Ada pula masyarakat yang terlambat mendapatkan pengobatan layak saat diketahui menderita malaria. Penyebabnya klise: transportasi dan biaya.
Sungguh sulit untuk mengatakan bahwa “Yuk, jangan gantung pakaian di dalam rumah” atau “Yuk, pake obat nyamuk”.
Bicara tentang obat nyamuk, saya lupa di desa mana, saya (maaf ketika itu sungguh tidak sopan), nyamuk mengigit kaki dan muka saya. Gatal luar biasa. Seorang teman membawa obat nyamuk cair. Saya pun otomatis mengoleskan obat nyamuk itu di depan para narasumber yang sedang kami wawancarai. Seorang bapak takjub melihat saya sambil bertanya, “Nona, itu apa?” Saya pun menjawab, “Obat nyamuk cair.”
Bapak itu bingung dan bertanya bolehkah ia mencobanya. Saya pun langsung memberikan obat nyamuk cair itu dan bertanya, “Bapak belum pernah lihat?”
Bapak itu singkat menjawab “Belum” sambil membagikan obat nyamuk itu ke teman-temannya.
Saya dan teman hanya bisa tersenyum miris dalam hati. Sebuah desa yang menjadi pusat malaria, tidak pernah tahu tentang obat nyamuk cair. Miris.
Dan langkah yang saya dan tim ambil untuk menghindari malaria adalah setiap malam kami menyemprotkan obat nyamuk di hotel.

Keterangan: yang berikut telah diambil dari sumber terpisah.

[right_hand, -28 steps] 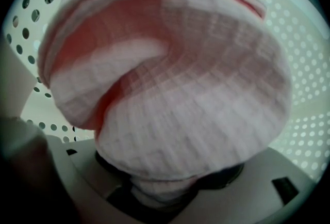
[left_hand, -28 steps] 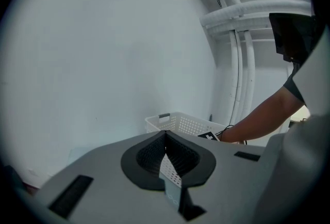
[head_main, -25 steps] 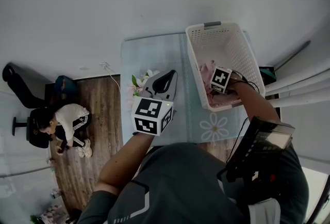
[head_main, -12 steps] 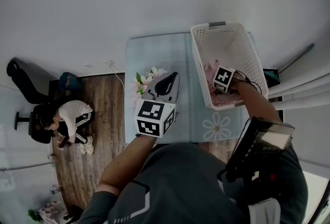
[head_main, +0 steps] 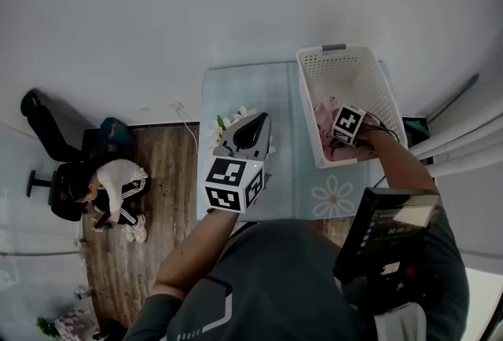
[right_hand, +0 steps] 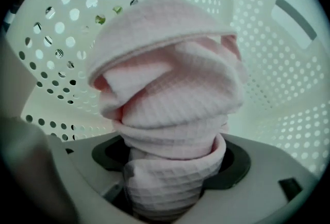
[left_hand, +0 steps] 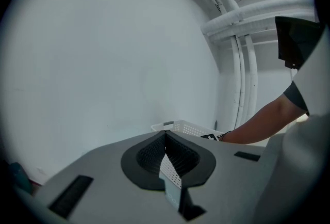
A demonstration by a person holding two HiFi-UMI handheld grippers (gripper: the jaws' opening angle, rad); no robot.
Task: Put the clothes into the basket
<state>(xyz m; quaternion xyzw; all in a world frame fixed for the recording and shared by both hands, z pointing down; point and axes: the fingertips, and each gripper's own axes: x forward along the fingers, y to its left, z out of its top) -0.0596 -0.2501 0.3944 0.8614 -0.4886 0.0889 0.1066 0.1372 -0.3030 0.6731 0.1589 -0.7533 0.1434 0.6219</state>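
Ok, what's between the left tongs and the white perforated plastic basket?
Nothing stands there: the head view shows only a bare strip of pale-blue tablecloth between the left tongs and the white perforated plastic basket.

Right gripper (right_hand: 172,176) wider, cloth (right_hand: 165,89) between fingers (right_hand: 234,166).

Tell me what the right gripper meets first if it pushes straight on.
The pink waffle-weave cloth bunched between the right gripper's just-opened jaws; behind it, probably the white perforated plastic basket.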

Berusaha memastikan tidak ada nyamuk anopheles di hotel kami dan menggunakan baju dan celana panjang serta kaos kaki saat tidur.

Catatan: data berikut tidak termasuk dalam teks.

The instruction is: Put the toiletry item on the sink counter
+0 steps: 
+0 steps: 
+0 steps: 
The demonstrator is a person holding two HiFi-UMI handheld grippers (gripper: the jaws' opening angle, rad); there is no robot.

Kami pun kembali ke Jakarta dengan beragam pendapat dan pikiran mengenai Kupang dan Malaria.
Saat kembali ke Kupang di tahun 2010, saya mendapat kesempatan menyenangkan untuk tinggal di sana selama 1 bulan (yeay…) dan melakukan penelitian dengan tema yang jauh berbeda dengan malaria.
Tapi Kupang tetaplah Kupang, dimana malaria masih menjadi masalah yang belum terselesaikan. Seorang teman yang pernah terkena malaria, hanya berkata “Aku cuek aja ah ke Kupang. Toh udah pernah kena jadi udah kebal.”
Lucu juga ya…
Satu bulan di Kupang, sakit gigi, demam, flu…rempong!
Pulang ke Jakarta, saya panik karena demam naik turun selama kurang lebih 3 hari, takut terkena malaria. Syukurlah, bukan malaria, hanya kelelahan.
Saya pun menyadari malaria di Kupang bukan sekedar penyakit tapi sudah mencakup mengenai masalah ekonomi, kemiskinan, politik, sosial dan budaya. Kompleks.